When rounding, give at least 3 decimals. Example of correctly formatted answer: 0.707, 0.867

Spørsmål 3: Comparing two models (continued)

Given your answers to the previous questions, can you conclude that the RF model is better than the SVM model?

Beware: you will only receive credit for this question if you answered the two previous ones correctly.

Yes

No

Spørsmål 4: Comparing two models (continued)

We will use a statistical test to decide whether the performances of the two models differ.

Since the sample sizes are here relatively small, we can use a \(\chi^2\) test to compare the proportions (rem.: a Fisher exact test is a common alternative likely offering similar numerical results).

What is the \(p\)-value of the \(\chi^2\) test on these proportions?

When rounding, give at least 3 decimals.

Spørsmål 5: Comparing two models (continued)

Can you conclude from this test that there is a statistically significant difference between our two models?

Beware: you will only receive credit for this question if you answered the previous one correctly.

No

Yes

Spørsmål 6: Comparing two models (continued)

What is the minimal number of test examples for each model (instead of, respectively, 180 and 160 examples originally used) that would be needed in the previous statistical test to get a \(p\)-value as close as possible to \(0.01\), but \(< 0.01\)? To address this question, we further assume that both test classification rates, 74% and 65% respectively, stay unchanged or do not change by more than 1% in absolute terms due to a possible rounding effect (as a number of examples is required to be an integer value).

Report the integer confusion matrix entries for each model. Write your answer in this format: n1_positive, n2_positive, n1_negative, n2_negative where n1_positive is the number of correctly classified examples for model 1, n2_positive is the number of correctly classified examples for model 2, n1_negative is the number of incorrectly classified examples for model 1 and n2_negative is the number of incorrectly classified examples for model 2. These 4 values are necessarily positive integers.

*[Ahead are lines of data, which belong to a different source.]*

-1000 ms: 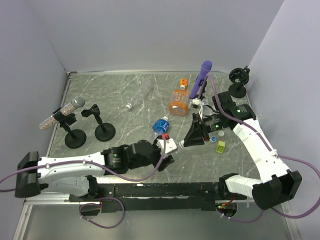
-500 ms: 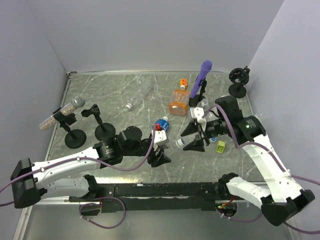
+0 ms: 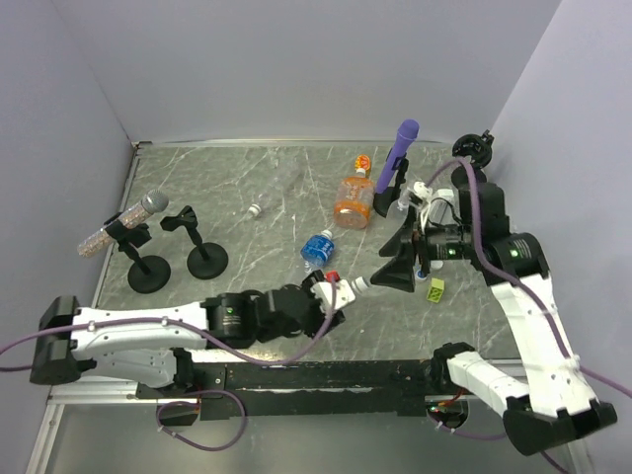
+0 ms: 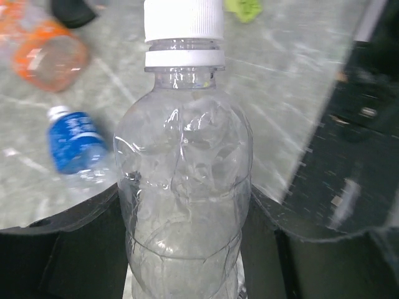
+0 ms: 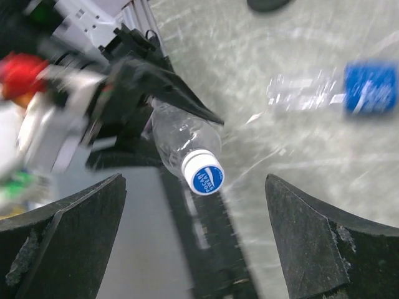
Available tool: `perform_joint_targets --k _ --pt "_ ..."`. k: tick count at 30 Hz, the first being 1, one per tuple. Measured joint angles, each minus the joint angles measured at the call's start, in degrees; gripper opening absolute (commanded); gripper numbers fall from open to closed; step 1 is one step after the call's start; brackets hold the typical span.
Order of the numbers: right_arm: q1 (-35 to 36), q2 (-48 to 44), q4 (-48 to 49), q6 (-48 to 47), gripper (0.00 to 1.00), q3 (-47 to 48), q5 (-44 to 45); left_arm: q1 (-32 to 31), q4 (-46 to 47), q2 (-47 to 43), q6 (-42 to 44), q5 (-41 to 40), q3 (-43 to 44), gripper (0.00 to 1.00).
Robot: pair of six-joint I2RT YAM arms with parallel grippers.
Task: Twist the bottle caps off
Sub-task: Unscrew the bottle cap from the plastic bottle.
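Note:
My left gripper (image 4: 187, 255) is shut on a clear plastic bottle (image 4: 187, 180), its dark fingers (image 4: 62, 249) pressing on both sides of the body. The bottle's white cap (image 4: 184, 22) is on the neck. In the top view that cap (image 3: 363, 284) points right toward my right gripper (image 3: 388, 259). In the right wrist view the cap (image 5: 204, 172), blue-printed on top, floats between the wide-open fingers (image 5: 68, 237) of the right gripper (image 5: 196, 233), touching neither. A blue-labelled bottle (image 3: 318, 247) and an orange bottle (image 3: 354, 202) lie on the table.
A purple microphone-like stick (image 3: 398, 156) stands behind the orange bottle. A yellow-green block (image 3: 435, 289) lies under the right arm. Two black stands (image 3: 205, 259) sit at the left, one holding a microphone (image 3: 123, 219). A small white piece (image 3: 255, 210) lies mid-table.
The right gripper went from shut to wide open and its arm swung up and rightward. The left arm shifted but still holds the clear bottle, cap now facing the right gripper.

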Motion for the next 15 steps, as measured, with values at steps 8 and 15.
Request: perform_joint_targets --k 8,15 --pt "-1.2 8.9 -2.7 6.7 0.91 -4.4 -0.3 -3.1 -0.1 6.3 0.6 -14.4 1.9 0.17" --pt "-0.6 9.1 -2.2 8.3 0.85 -6.2 -1.1 -3.2 1.7 6.4 0.6 -16.2 1.9 0.17"
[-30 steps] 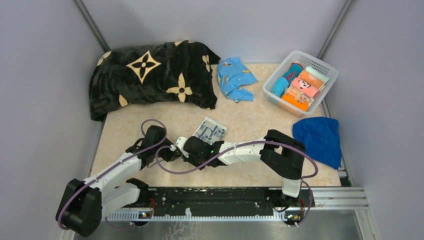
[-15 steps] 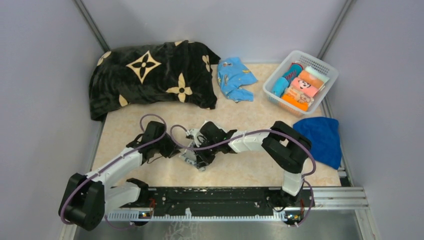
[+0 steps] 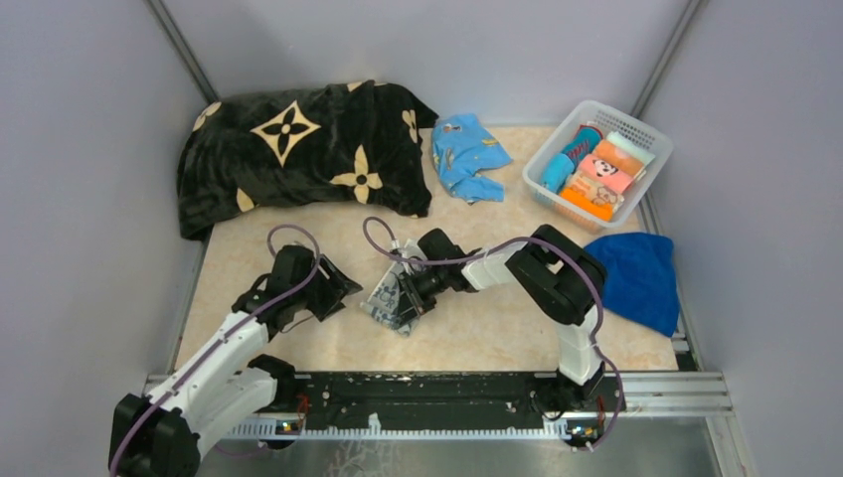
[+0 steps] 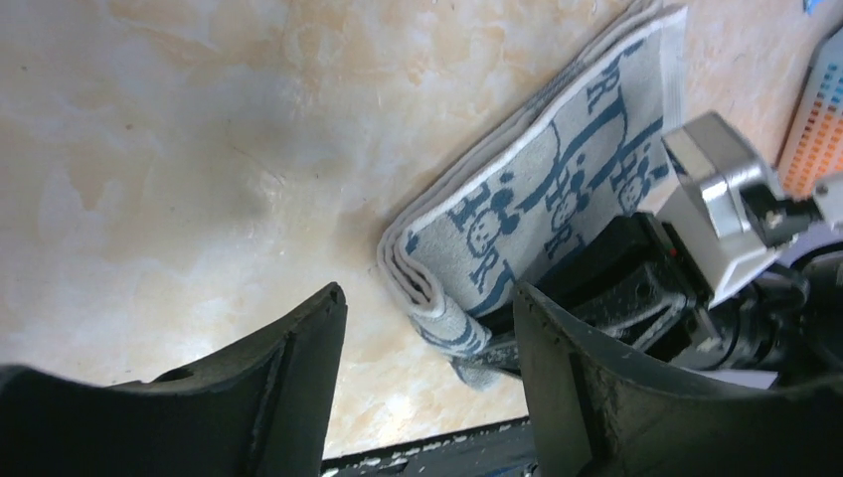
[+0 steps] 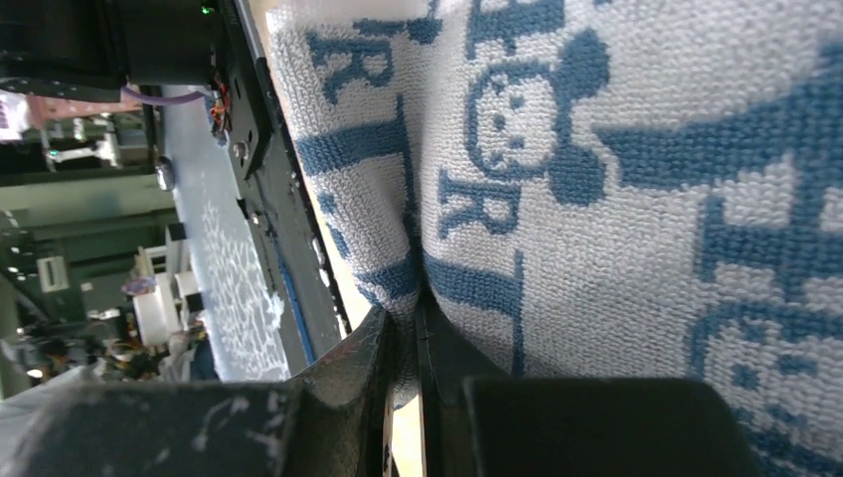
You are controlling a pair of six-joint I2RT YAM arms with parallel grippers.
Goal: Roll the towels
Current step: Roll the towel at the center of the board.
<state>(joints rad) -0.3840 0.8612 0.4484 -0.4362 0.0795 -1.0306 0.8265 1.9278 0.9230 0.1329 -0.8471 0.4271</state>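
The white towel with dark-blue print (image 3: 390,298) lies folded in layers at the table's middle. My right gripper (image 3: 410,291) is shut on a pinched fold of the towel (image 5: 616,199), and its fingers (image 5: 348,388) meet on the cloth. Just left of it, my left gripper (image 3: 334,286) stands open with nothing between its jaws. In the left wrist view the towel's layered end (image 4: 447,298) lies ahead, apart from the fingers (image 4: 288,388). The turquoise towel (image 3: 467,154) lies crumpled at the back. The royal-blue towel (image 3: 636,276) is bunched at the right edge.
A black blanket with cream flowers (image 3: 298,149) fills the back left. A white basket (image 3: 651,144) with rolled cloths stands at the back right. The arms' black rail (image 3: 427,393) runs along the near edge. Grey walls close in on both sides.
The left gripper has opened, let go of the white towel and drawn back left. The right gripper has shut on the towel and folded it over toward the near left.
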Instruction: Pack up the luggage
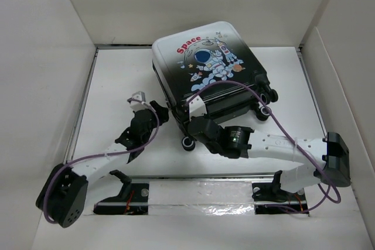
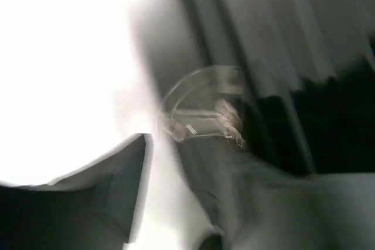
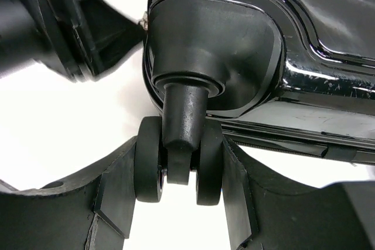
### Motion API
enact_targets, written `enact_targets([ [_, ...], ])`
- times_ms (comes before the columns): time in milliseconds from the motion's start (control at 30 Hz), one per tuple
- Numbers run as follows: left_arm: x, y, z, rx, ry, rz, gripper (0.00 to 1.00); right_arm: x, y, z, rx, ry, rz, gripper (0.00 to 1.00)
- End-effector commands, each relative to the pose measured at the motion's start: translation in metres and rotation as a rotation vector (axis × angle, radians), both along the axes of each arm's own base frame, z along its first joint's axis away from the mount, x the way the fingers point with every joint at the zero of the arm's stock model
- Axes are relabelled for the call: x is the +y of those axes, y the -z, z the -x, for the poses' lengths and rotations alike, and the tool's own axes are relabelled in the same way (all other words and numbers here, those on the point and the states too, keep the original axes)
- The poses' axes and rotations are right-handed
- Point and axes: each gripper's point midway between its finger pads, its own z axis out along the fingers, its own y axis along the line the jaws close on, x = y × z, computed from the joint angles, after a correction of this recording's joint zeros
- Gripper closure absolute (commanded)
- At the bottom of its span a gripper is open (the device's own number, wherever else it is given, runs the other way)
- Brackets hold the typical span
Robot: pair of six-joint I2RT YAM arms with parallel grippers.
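Two arms reach in from the near edge of the white table (image 1: pixel 111 86), each trailing one purple cable (image 1: pixel 94 157).

On the left, the left gripper (image 1: pixel 157 111) sits just beside the left side of the luggage (image 1: pixel 205 57). Its wrist view is heavily blurred. The dark fingers (image 2: pixel 99 203) appear parted, with bright table showing between them and nothing held. Beyond them, against a dark surface, is one clear curved piece (image 2: pixel 199 106), too smeared to name.

The luggage is a single small hard-shell wheeled suitcase, its shell fading from white to black, with an astronaut cartoon and red "Space" lettering. It lies closed and flat, picture side up, in the centre of the table toward the far wall. Its long axis runs near to far, with the far end leaning slightly left. The lettered top end points far and the wheeled end points near and a little right. Three black caster wheels show from above: one at the near-left corner (image 1: pixel 188 143) and two close together on the right (image 1: pixel 268 103).

On the right, the right gripper (image 3: pixel 179 162) is clamped on the near-left caster wheel. One finger presses on each outer face of its twin rollers, below the black corner housing (image 3: pixel 211 45).
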Motion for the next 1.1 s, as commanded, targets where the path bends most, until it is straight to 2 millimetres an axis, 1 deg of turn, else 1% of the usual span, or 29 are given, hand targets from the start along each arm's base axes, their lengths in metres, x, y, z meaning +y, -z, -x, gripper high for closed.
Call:
enact_targets([
  [0,0.056,-0.081,-0.023,-0.2,-0.326,0.158,0.47,0.032,-0.014,0.039,0.026,-0.205,-0.012,1.0],
  [33,0.054,-0.093,-0.017,-0.229,-0.309,0.187,0.35,0.037,-0.015,0.039,0.022,-0.215,-0.014,1.0],
  [67,0.053,-0.106,-0.009,-0.26,-0.284,0.229,0.29,0.046,-0.02,0.044,0.022,-0.244,-0.031,0.99],
  [100,0.06,-0.138,0.004,-0.342,-0.276,0.304,0.24,0.058,-0.037,0.047,0.004,-0.269,-0.082,0.99],
  [167,0.066,-0.161,0.019,-0.389,-0.258,0.327,0.01,0.074,-0.05,0.056,-0.01,-0.328,-0.125,0.99],
  [200,0.073,-0.192,0.031,-0.453,-0.252,0.373,0.01,0.084,-0.06,0.062,-0.023,-0.355,-0.164,0.99],
  [267,0.074,-0.203,0.044,-0.45,-0.219,0.379,0.01,0.095,-0.077,0.068,-0.035,-0.391,-0.199,0.97],
  [300,0.077,-0.225,0.055,-0.492,-0.199,0.412,0.01,0.1,-0.077,0.067,-0.035,-0.397,-0.193,0.92],
  [333,0.076,-0.241,0.067,-0.521,-0.153,0.43,0.01,0.106,-0.086,0.072,-0.044,-0.413,-0.203,0.74],
  [367,0.071,-0.238,0.068,-0.509,-0.128,0.415,0.01,0.107,-0.094,0.072,-0.052,-0.414,-0.216,0.63],
  [400,0.074,-0.257,0.079,-0.548,-0.107,0.436,0.01,0.109,-0.1,0.078,-0.063,-0.425,-0.22,0.52],
  [433,0.074,-0.258,0.083,-0.538,-0.089,0.417,0.01,0.111,-0.109,0.089,-0.077,-0.445,-0.236,0.35],
  [467,0.071,-0.263,0.089,-0.54,-0.057,0.406,0.01,0.11,-0.12,0.094,-0.096,-0.451,-0.254,0.28],
  [500,0.075,-0.278,0.097,-0.565,-0.048,0.396,0.01,0.106,-0.129,0.096,-0.114,-0.437,-0.269,0.2],
  [533,0.075,-0.274,0.099,-0.539,-0.037,0.362,0.01,0.098,-0.148,0.105,-0.134,-0.453,-0.303,0.0],
  [600,0.075,-0.287,0.109,-0.554,0.002,0.32,0.01,0.086,-0.167,0.113,-0.15,-0.471,-0.343,0.0],
  [633,0.075,-0.281,0.11,-0.523,0.004,0.291,0.01,0.07,-0.187,0.113,-0.167,-0.466,-0.391,0.0],
  [700,0.076,-0.286,0.116,-0.528,0.027,0.267,0.01,0.05,-0.197,0.117,-0.188,-0.439,-0.434,0.0],
  [733,0.076,-0.285,0.117,-0.527,0.031,0.246,0.01,0.037,-0.202,0.114,-0.199,-0.414,-0.456,0.0],
  [767,0.077,-0.279,0.119,-0.509,0.034,0.227,0.01,0.012,-0.219,0.11,-0.208,-0.379,-0.519,0.0],
  [800,0.079,-0.279,0.121,-0.511,0.033,0.219,0.01,-0.003,-0.209,0.101,-0.216,-0.313,-0.51,0.0],
  [833,0.081,-0.277,0.123,-0.509,0.031,0.21,0.01,-0.016,-0.209,0.098,-0.221,-0.285,-0.524,0.0],
  [867,0.084,-0.271,0.123,-0.498,0.023,0.185,0.01,-0.041,-0.221,0.096,-0.222,-0.259,-0.592,0.0],
  [900,0.088,-0.27,0.127,-0.507,0.016,0.183,0.01,-0.056,-0.22,0.089,-0.233,-0.206,-0.611,0.0],
  [933,0.091,-0.267,0.128,-0.506,0.008,0.175,0.01,-0.065,-0.203,0.086,-0.231,-0.176,-0.595,0.0],
  [967,0.093,-0.263,0.13,-0.507,0.007,0.156,0.01,-0.076,-0.199,0.083,-0.222,-0.139,-0.623,0.0],
  [1000,0.096,-0.264,0.135,-0.524,0.008,0.154,0.01,-0.101,-0.201,0.076,-0.222,-0.063,-0.674,0.0],
  [1033,0.097,-0.264,0.137,-0.531,0.01,0.149,0.01,-0.109,-0.185,0.07,-0.221,-0.028,-0.662,0.0],
  [1067,0.097,-0.264,0.14,-0.539,0.021,0.142,0.01,-0.115,-0.181,0.068,-0.214,-0.008,-0.684,0.0],
])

Spørsmål 7: An evaluation protocol

A well informed data analyst observes that a machine learning package is apparently bugged as it produces models that, once tested on independent test examples, have classification accuracies distributed uniformly in the interval \([0\%, 100 \%]\).

To support his hypothesis, the data analyst implements the following protocol. He repetitively learns models with the package under study and he observes the accuracies on independent test samples.

More specifically, he reproduces this experiment (learn and test) over several independent training/test sets and he reports as quality measure the average of the test accuracies observed on \(k\) such test sets. As his results could depend on particular tests, he repeats the whole protocol over 100 distinct runs. He then plots the distribution of this quality measure over the 100 runs and he monitors how this distribution evolves as a function of the number \(k=2, 5, 10, 20, 50, 100\) of test sets considered.

From what you know about the problem at hand, how do you expect the distribution of the quality measure to behave as a function of \(k\)?

Select all valid answers.

The quality measure is \(\bar X = \frac 1 k \sum_{i=1}^k X_i^2\).

The quality measure \(\bar X\) is approximately distributed according \(\sim \mathrm{Normal} \left( \mu, \sigma^2 \right)\), with \(\mu = 0.5\) and \(\sigma^2 = \frac{1}{k}\).

The quality measure is \(\bar X = \frac 1 k \sum_{i=1}^k X_i\).

\(X_i\), the test set accuracy computed on the \(i\) th set, is assumed to be distributed according \(\sim \mathrm{Normal}(\mu=0,\sigma^2=1)\).

The quality measure \(\bar X\) is approximately distributed according \(\sim \mathrm{Uniform} \left( \mu, \sigma^2 \right)\), with \(\mu = 0.5\) and \(\sigma^2 = \frac{1}{k}\).

The quality measure \(\bar X\) is approximately distributed according \(\sim \mathrm{Normal} \left( \mu, \frac{\sigma^2}{k} \right)\), with \(\mu = 0.5\) and \(\sigma^2 = \frac{1}{12}\).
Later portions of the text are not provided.